● Exercise requirements
Among the entries below, tally each line where the word "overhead" appears and state only the total.

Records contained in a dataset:
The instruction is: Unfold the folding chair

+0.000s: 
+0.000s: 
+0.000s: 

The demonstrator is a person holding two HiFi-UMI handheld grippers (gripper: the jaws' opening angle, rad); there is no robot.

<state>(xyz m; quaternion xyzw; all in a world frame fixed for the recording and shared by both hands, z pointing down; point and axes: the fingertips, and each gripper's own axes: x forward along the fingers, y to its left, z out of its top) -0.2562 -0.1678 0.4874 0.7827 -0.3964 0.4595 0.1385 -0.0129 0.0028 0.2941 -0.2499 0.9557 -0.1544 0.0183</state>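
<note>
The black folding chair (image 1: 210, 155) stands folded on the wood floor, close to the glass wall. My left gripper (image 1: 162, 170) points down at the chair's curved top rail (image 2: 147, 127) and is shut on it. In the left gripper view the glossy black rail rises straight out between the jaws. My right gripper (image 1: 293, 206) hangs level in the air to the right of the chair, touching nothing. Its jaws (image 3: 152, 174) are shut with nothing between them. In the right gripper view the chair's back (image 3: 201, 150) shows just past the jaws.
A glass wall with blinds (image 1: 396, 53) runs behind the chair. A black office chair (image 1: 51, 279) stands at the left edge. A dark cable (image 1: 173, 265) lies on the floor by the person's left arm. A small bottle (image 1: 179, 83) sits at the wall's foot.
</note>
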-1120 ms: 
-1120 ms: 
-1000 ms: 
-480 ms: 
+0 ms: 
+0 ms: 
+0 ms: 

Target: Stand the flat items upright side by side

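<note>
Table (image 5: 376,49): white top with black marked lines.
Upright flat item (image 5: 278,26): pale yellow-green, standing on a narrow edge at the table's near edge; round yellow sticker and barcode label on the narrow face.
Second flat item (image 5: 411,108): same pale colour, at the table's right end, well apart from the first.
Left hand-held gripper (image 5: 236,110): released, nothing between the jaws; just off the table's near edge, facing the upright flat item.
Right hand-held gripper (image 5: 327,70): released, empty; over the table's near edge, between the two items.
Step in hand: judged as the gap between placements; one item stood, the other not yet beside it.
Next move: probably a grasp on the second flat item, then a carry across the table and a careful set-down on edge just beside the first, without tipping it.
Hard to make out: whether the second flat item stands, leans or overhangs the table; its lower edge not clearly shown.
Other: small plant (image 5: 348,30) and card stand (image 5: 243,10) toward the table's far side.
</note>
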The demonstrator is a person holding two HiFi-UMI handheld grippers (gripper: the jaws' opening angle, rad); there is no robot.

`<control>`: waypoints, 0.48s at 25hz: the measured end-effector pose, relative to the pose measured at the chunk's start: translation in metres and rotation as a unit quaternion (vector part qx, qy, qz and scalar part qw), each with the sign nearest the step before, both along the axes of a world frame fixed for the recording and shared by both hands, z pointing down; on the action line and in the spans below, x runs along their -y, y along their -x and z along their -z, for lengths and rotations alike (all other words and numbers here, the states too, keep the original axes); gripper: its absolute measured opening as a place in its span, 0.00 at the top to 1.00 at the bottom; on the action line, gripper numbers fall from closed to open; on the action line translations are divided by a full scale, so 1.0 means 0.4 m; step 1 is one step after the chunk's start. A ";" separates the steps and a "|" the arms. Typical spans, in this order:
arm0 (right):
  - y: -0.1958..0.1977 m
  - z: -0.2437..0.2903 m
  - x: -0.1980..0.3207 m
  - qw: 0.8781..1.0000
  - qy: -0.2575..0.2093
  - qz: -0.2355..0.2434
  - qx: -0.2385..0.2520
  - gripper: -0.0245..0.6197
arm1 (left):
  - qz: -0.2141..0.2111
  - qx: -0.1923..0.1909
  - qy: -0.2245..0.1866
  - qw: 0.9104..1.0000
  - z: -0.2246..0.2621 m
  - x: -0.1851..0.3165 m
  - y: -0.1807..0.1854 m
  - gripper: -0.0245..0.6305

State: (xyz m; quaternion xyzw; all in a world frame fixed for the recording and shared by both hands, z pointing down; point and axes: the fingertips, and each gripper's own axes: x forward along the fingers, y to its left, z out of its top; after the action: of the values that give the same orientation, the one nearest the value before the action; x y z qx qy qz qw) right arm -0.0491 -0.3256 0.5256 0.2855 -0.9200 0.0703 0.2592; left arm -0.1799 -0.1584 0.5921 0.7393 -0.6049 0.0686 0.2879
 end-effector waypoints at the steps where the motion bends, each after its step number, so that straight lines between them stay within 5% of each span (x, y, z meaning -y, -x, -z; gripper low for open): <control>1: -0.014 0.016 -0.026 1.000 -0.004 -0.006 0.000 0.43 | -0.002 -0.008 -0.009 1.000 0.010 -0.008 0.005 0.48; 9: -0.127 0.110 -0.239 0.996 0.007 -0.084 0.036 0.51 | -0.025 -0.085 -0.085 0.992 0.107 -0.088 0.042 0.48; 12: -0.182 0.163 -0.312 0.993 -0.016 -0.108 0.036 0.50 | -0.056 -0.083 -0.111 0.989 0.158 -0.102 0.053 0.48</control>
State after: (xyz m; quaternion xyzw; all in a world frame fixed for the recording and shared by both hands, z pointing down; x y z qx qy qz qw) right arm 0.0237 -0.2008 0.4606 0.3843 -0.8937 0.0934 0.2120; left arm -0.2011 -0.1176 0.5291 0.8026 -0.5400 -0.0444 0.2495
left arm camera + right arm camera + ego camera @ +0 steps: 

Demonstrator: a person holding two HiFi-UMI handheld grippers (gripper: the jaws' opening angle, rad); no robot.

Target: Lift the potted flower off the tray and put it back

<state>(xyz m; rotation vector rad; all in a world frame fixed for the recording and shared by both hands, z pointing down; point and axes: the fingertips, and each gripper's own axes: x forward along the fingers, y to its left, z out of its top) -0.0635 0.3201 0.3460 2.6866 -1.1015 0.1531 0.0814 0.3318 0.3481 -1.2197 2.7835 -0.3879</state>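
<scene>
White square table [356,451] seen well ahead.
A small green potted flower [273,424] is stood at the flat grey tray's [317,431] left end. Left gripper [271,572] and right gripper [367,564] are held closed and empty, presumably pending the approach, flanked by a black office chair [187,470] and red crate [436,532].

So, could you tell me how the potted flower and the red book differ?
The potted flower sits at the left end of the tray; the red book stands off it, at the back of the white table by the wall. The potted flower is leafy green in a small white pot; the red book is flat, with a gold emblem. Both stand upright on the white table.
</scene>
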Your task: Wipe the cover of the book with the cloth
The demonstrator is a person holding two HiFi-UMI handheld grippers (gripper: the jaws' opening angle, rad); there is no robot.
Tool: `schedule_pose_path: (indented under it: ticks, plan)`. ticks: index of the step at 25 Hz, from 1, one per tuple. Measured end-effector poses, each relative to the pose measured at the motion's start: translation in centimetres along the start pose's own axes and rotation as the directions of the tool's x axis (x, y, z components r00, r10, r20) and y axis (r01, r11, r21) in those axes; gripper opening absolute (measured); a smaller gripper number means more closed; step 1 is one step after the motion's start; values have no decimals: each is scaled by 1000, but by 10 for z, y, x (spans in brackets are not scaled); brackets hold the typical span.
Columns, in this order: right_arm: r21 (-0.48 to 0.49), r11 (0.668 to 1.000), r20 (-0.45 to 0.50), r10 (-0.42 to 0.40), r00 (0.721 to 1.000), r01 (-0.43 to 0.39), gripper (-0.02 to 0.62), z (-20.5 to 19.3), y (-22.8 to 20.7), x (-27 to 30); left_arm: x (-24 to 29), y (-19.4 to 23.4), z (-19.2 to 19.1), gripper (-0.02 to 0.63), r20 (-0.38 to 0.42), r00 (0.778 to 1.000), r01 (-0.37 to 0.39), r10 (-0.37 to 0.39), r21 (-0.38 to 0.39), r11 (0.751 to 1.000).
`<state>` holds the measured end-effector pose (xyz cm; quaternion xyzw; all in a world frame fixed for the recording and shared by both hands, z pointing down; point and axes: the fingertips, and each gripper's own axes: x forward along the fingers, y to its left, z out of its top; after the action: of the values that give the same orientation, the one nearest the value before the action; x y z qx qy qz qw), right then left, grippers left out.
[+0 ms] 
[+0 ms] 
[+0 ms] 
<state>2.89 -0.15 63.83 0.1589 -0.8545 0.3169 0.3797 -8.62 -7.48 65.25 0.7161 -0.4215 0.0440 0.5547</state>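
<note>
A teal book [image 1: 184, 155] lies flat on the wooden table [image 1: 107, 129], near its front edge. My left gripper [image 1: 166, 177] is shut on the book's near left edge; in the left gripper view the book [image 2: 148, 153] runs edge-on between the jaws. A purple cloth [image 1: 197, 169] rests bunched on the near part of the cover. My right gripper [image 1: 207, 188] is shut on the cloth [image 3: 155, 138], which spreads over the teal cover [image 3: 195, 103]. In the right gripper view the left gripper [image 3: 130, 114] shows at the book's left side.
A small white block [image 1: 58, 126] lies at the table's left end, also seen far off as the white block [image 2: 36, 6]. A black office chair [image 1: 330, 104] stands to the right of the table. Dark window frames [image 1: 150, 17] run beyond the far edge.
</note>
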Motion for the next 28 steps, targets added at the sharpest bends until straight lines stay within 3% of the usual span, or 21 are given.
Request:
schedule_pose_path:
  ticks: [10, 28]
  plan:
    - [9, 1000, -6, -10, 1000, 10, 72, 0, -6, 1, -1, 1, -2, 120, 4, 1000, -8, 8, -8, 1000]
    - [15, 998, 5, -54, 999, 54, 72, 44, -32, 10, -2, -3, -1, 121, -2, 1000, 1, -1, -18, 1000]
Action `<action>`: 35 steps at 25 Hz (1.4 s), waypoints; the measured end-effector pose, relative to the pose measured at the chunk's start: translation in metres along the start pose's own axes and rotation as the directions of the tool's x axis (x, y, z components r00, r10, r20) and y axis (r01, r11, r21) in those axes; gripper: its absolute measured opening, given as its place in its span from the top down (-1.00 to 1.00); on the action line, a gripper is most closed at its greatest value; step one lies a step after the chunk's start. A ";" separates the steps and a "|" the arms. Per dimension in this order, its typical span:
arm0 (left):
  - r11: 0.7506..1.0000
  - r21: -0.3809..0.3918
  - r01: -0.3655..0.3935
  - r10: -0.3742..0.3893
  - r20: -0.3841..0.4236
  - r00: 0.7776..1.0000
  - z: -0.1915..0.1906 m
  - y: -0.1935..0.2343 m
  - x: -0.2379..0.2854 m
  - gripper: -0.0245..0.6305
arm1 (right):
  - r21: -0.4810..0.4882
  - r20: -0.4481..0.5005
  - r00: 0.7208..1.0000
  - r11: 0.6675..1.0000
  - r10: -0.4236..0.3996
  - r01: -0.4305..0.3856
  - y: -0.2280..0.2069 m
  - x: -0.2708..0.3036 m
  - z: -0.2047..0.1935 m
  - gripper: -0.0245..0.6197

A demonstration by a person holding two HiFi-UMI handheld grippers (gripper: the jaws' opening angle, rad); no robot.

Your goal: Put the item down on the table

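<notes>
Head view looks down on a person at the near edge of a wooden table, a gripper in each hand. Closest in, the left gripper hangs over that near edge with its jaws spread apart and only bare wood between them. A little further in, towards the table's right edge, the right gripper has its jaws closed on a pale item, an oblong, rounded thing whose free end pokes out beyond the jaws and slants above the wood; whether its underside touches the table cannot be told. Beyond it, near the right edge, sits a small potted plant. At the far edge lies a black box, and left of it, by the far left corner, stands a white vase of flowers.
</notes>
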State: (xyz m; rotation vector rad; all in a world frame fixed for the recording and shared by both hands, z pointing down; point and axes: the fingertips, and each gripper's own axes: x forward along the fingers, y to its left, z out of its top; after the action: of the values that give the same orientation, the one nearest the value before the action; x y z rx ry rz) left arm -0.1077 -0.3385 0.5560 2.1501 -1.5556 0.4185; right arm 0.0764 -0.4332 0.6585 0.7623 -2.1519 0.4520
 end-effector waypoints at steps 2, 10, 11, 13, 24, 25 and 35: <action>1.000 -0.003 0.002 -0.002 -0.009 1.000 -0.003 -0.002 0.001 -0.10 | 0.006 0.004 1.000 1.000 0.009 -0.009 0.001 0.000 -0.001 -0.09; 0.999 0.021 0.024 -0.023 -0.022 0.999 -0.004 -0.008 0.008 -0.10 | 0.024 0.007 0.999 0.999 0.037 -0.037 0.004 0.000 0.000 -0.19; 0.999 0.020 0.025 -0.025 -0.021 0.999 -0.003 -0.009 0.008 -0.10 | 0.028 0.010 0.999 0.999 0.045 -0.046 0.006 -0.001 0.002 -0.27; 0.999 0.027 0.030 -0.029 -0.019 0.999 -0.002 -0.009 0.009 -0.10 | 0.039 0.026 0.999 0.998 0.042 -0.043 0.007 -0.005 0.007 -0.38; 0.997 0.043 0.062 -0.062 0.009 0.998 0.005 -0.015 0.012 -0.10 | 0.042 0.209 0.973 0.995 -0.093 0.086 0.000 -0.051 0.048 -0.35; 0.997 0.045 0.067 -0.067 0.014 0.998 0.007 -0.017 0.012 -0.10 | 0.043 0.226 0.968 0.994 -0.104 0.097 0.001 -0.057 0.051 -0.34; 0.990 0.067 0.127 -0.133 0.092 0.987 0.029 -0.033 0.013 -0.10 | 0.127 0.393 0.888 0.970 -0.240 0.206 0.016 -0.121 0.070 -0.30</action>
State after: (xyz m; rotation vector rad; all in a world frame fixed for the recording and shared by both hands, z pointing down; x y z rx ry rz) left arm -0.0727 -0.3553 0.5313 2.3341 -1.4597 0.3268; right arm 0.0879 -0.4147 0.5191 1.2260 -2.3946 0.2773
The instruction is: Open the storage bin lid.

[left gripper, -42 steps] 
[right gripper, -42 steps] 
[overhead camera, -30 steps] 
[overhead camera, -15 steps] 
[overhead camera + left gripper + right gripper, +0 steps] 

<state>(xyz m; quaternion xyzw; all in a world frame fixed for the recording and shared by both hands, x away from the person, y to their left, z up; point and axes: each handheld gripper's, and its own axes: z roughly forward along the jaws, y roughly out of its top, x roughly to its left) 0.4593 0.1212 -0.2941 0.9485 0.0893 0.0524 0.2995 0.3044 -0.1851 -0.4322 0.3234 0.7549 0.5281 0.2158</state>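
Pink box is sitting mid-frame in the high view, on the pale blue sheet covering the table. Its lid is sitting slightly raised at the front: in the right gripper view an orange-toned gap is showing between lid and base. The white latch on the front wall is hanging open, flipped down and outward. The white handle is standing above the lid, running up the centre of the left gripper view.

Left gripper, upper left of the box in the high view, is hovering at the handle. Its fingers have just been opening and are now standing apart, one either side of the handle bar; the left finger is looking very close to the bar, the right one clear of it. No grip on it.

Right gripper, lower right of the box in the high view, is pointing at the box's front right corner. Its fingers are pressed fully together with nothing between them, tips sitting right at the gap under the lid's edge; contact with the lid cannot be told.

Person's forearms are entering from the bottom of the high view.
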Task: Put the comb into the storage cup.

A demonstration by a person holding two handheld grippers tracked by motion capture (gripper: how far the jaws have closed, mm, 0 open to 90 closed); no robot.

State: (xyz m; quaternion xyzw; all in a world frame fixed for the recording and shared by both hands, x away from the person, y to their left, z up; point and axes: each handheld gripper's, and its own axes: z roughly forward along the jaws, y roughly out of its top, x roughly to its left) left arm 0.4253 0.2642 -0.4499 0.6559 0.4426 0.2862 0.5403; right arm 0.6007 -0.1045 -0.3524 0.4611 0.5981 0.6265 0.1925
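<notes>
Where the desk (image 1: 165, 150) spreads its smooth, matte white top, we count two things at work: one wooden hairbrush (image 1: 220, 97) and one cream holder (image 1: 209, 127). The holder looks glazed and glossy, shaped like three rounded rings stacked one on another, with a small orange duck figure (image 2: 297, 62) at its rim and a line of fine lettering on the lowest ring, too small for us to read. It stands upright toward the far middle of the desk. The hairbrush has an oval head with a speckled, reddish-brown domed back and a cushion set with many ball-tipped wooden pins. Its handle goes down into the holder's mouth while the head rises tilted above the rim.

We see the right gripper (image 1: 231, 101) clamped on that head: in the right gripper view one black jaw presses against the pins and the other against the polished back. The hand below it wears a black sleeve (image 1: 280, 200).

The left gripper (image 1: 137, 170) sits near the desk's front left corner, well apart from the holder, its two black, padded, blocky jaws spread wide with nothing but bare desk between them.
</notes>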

● Result below
3